As the sample passes through the column, different cannabinoids, including CBG and its acidic precursor CBGA, separate based on their chemical properties. A detector then measures the amount of each compound present, allowing for precise quantification. HPLC is suitable for CBG analysis because it performs separation without requiring heat, a crucial distinction from older methods like Gas Chromatography (GC). By avoiding heat, HPLC measures both neutral CBG and acidic CBGA separately, providing a true representation of the sample’s chemical profile.
This distinction is important for calculating the total potential CBG, which represents the maximum amount of neutral CBG that could be present after full decarboxylation. Laboratories use a specific formula to account for the molecular weight difference when the carboxyl group is removed from CBGA: Total CBG is calculated by adding the measured CBG to the CBGA content multiplied by a conversion factor (approximately 0.878). The official record of these results is presented in a Certificate of Analysis (CoA), which details the exact concentrations of CBG, CBGA, and the total potential CBG, providing scientific verification of the product’s claims.

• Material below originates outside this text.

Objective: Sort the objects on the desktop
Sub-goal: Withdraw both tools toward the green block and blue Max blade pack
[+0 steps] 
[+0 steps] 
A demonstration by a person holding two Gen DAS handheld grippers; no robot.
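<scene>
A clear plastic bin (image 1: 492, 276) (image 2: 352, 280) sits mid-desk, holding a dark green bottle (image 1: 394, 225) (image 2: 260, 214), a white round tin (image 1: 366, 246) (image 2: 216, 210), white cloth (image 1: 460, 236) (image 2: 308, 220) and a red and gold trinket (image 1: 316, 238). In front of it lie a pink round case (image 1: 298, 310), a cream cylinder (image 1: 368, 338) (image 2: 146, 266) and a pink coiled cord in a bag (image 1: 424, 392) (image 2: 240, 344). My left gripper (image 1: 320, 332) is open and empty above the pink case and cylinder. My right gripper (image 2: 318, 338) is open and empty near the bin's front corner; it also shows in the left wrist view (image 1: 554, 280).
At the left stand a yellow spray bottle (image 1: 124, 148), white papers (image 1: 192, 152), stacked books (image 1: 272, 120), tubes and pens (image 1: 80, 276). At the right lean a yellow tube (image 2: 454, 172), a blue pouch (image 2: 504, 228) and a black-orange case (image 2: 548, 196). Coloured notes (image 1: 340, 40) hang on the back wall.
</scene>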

Interpreting CBG Levels in Consumer Products
For the consumer, CBG levels are communicated on product packaging in two primary ways, depending on the product type. Raw or processed flower material typically lists the CBG content as a percentage by dry weight. For instance, a high-CBG strain might be labeled as containing 15% Total CBG, indicating that 150 milligrams of CBG are available per gram of flower.
Conversely, concentrated products like oils, tinctures, and edibles display the CBG concentration in milligrams (mg) per serving or mg per bottle. A tincture might list a total of 1,000 mg of CBG, with a dropper representing a 33 mg serving. The highest CBG concentrations are found in pure CBG isolate, which is a white crystalline powder testing at nearly 100% CBG, or in broad-spectrum extracts derived from high-CBG biomass. Consumers should use the Certificate of Analysis to cross-reference the label claims, ensuring the reported percentages or milligram amounts align with the third-party lab results for the total potential CBG content.